HOW TO COMPLETE THIS TASK
Reproduce every entry below exactly, minus the pictures.

MATERIALS PROVIDED
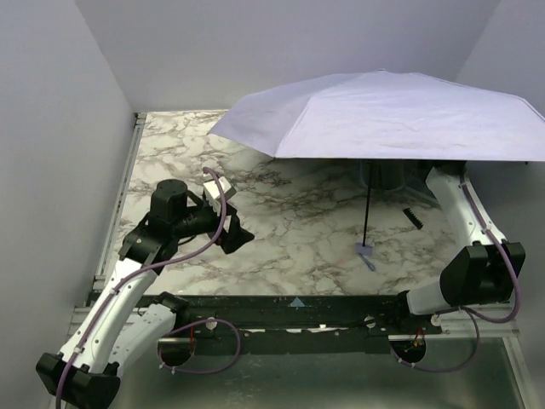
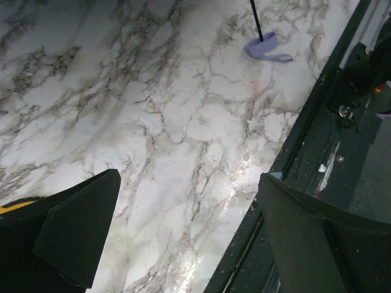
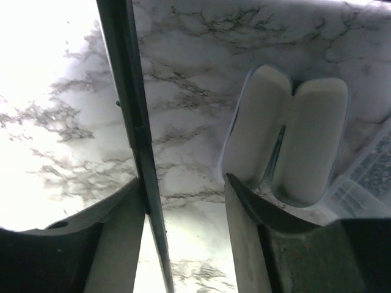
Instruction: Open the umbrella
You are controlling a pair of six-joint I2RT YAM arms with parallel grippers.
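The umbrella (image 1: 383,115) stands open over the table's (image 1: 281,213) far right corner, lavender and spread taut. Its thin black shaft (image 1: 367,213) drops to the small handle (image 1: 364,252) on the marble. The right gripper (image 3: 183,183) straddles the shaft, jaws partly apart and not pinching it. The left gripper (image 1: 226,213) hovers spread wide near the left edge.

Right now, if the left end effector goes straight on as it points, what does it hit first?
Probably the marble tabletop, just ahead of the left end effector; the umbrella handle lies off that line. Depth is unclear.

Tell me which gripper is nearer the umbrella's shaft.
Right gripper: its jaws straddle the shaft under the canopy. Left gripper hovers apart, over the table's left side.
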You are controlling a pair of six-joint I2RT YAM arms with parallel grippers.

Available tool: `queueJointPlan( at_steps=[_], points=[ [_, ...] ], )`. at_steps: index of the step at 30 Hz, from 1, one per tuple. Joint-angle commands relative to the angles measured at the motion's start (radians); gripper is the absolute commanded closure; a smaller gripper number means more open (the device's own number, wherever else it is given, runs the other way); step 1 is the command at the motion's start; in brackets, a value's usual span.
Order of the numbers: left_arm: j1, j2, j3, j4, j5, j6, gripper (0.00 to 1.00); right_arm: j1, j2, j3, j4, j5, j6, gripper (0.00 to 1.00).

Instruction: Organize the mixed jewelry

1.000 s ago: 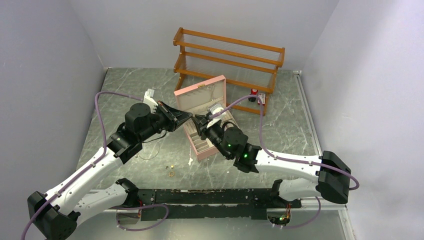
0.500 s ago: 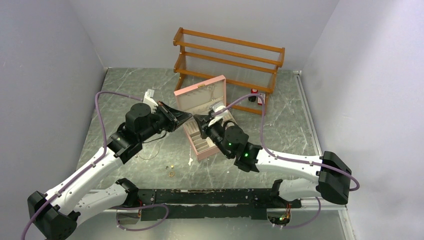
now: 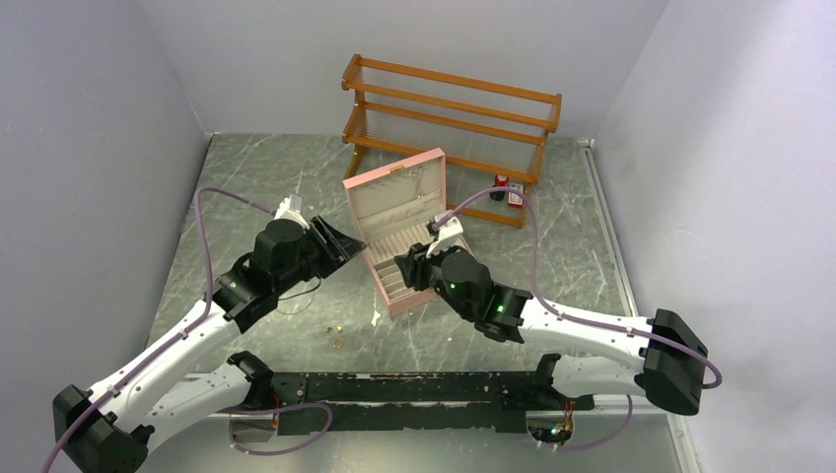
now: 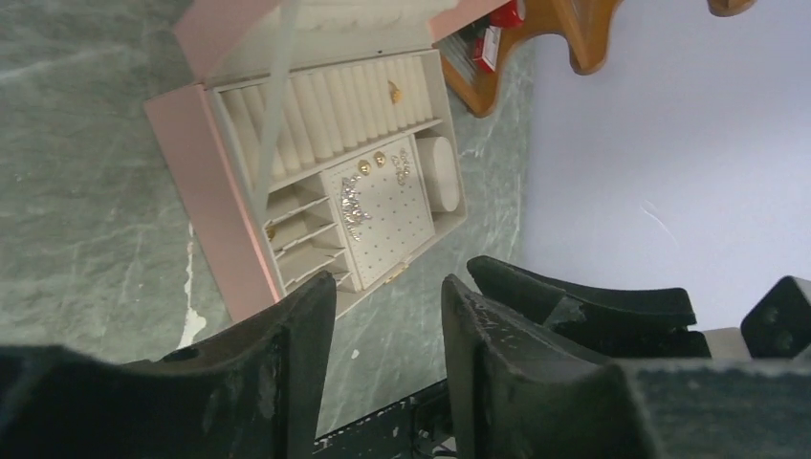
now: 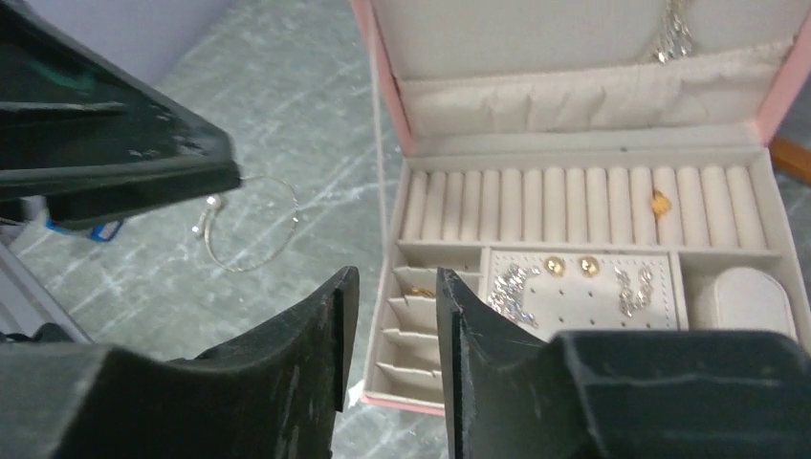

OUTPUT FOR THIS TASK
Instruction: Open the umbrella
You are controlling a pair of six-joint I2RT YAM arms with parallel grippers.
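The umbrella (image 1: 383,115) stands open over the table's (image 1: 281,213) far right corner, lavender and spread taut. Its thin black shaft (image 1: 367,213) drops to the small handle (image 1: 364,252) on the marble. The right gripper (image 3: 183,183) straddles the shaft, jaws partly apart and not pinching it. The left gripper (image 1: 226,213) hovers spread wide near the left edge.

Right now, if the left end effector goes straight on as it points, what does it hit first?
Probably the marble tabletop, just ahead of the left end effector; the umbrella handle lies off that line. Depth is unclear.

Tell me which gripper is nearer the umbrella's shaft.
Right gripper: its jaws straddle the shaft under the canopy. Left gripper hovers apart, over the table's left side.
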You are controlling a pair of six-joint I2RT YAM arms with parallel grippers.

Available tool: `queueJointPlan( at_steps=[_], points=[ [_, ...] ], )`. at_steps: index of the step at 30 Hz, from 1, one per tuple. Joint-angle commands relative to the angles measured at the motion's start (radians); gripper is the absolute commanded closure; a smaller gripper number means more open (the device's own number, wherever else it is given, runs the other way); step 1 is the command at the motion's start; in brackets, a value's usual span.
Order of the numbers: left_arm: j1, j2, j3, j4, j5, j6, gripper (0.00 to 1.00); right_arm: j1, j2, j3, j4, j5, j6, gripper (0.00 to 1.00).

Instruction: Organize the mixed jewelry

1.000 s ago: 
0.500 s ago: 
now: 
now: 
now: 

Output for the exercise is complete.